DVDfr
Summer (Sangailes vasara, l’été de Sangaïlé) est le second long métrage de la réalisatrice-scénariste lithuanienne Alanté Kavaité, après Fissures - Ecoute le temps, un thriller fantastique, tourné en France en 2006, avec Émilie Dequenne dans le rôle principal.
Summer offre une rare occasion de découverte du cinéma lithuanien, peu présent dans nos bacs. On y trouve cependant plusieurs documentaires de Jonas Mekas et, du côté des fictions, quelques titres, dont La Révolte des Insoumis (2011) de Donatas Ulvydas, Vanishing Waves (Aurora, 2012) de Kristina Buozyte, Redirected (2014) d’Emilis Velyvis. Le plus présent étant Sharunas Bartas, avec Few of Us (1996), The House (1997), Seven Invisible Men (2005) et Indigène d’Eurasie (Les derniers jours d’un mafieux) (2010).
La délicate sensualité du film tient autant à la photo éthérée de Dominique Colin, capturée par une caméra légère dans la pâle lumière de l’été nordique, qu’aux scènes intimes entre les deux jeunes filles, filmées avec pudeur. Difficile, également, de ne pas être touché par l’étrange beauté de Julija Steponaityte, l’interprète de Sangaïlé.
Mais Summer raconte surtout la sortie de Sangaïlé d’une adolescence vécue dans une douleur silencieuse dont on ignore les causes. Les connaît-elle, elle-même ? Il faudra, pour l’inciter à sortir de son enfermement, la rencontre fortuite avec Austé, une tout autre fille.
Summer révèle, par la force des images, séquence après séquence, le contraste entre les deux adolescentes. L’une semble traîner son ennui, ne s’intéresse à rien. À rien, sauf aux avions qui la fascinent, mais lui font peur, car elle souffre du vertige. Et aussi d’un autre mal, indéfinissable, qui la pousse à se punir en se scarifiant les avant-bras avec la pointe d’un compas. Austé, à l’inverse, semble déborder de confiance en elle et s’agite, comme un électron libre : elle dessine des tissus, crée des vêtements, photographie ses modèles dans des compositions surréalistes…

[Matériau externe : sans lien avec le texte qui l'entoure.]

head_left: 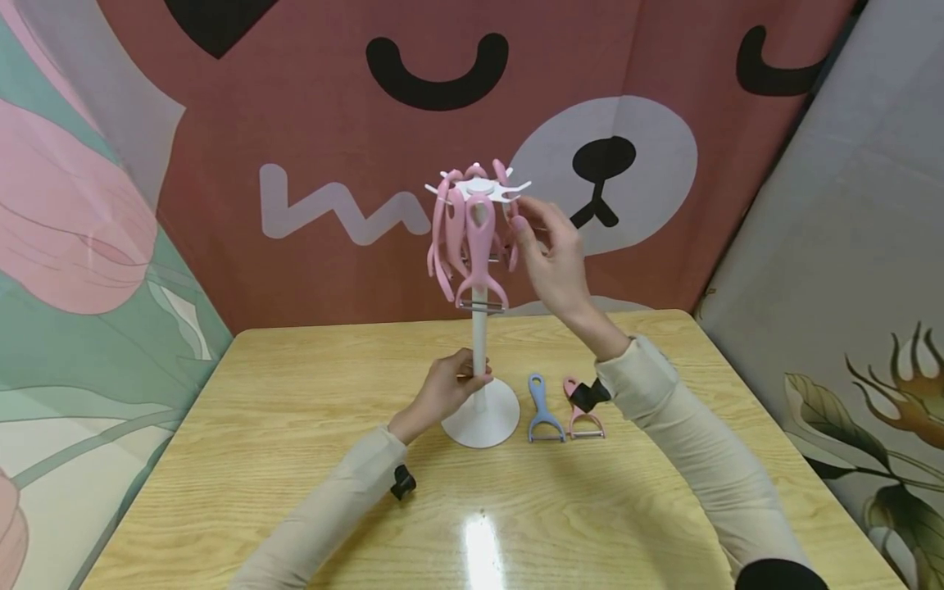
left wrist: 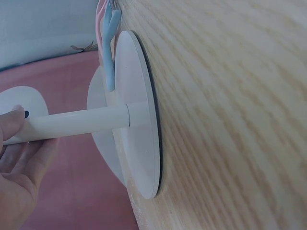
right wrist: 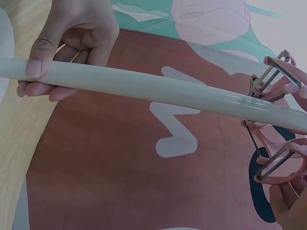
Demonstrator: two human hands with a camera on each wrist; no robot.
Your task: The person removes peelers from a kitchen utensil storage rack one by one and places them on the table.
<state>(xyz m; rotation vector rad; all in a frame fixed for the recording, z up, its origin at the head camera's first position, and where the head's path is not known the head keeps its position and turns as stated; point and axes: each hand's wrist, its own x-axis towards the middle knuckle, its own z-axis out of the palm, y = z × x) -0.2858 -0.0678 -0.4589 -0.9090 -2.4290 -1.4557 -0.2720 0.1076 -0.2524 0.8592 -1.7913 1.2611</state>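
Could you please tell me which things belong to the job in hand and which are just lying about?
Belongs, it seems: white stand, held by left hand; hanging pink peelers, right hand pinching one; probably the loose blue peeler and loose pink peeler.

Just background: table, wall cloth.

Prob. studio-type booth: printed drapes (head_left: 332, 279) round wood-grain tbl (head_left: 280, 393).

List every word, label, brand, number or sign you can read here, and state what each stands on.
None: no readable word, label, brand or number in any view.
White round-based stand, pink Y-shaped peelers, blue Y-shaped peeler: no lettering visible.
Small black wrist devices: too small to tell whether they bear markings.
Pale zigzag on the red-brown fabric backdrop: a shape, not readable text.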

Dans la chambre de l’une, un lit et une lampe de chevet, un tapis monochrome, aucune décoration sur les lambris, un discret mobile en bois au plafond, rien d’autre. Dans la chambre de l’autre, s’entasse un impossible capharnaüm multicolore d’objets hétéroclites ; des éclats de miroirs pendent du plafond, au milieu duquel trône… un fauteuil !
L’environnement du drame est également contrasté : la douceur d’une campagne baignée par une douce lumière estivale, avec laquelle s’harmonise l’accompagnement musical de Jean-Benoît Dunckel, tranche avec l’agressivité des cheminées d’usine sur la rive du lac opposée à celle où Austé et ses amis viennent se baigner.
Summer nous montre, avec une remarquable économie de dialogues, seulement par les images, comment Austé réussira, par une suite de petites attentions, à apprivoiser, puis à séduire Sangaïlé et à l’aider à sortir de sa coquille. Cela commence par quelques regards, puis se poursuit par la scène très tendre où, lui ayant proposé de lui faire une robe, elle lui demande, pour prendre ses mesures, de se déshabiller.
Sangaïlé est mal à l’aise, honteuse de son corps. Contraste, là encore, avec sa totale libération qui adviendra plus tard, dans une belle scène quasi-féérique, filmée sous l’éclairage de loupiotes cousues sur les deux robes confectionnées par Austé.Si vous avez raté Summer en salles, la sortie du DVD vous donne une seconde chance de voir un film délicatement envoûtant, hypnotique.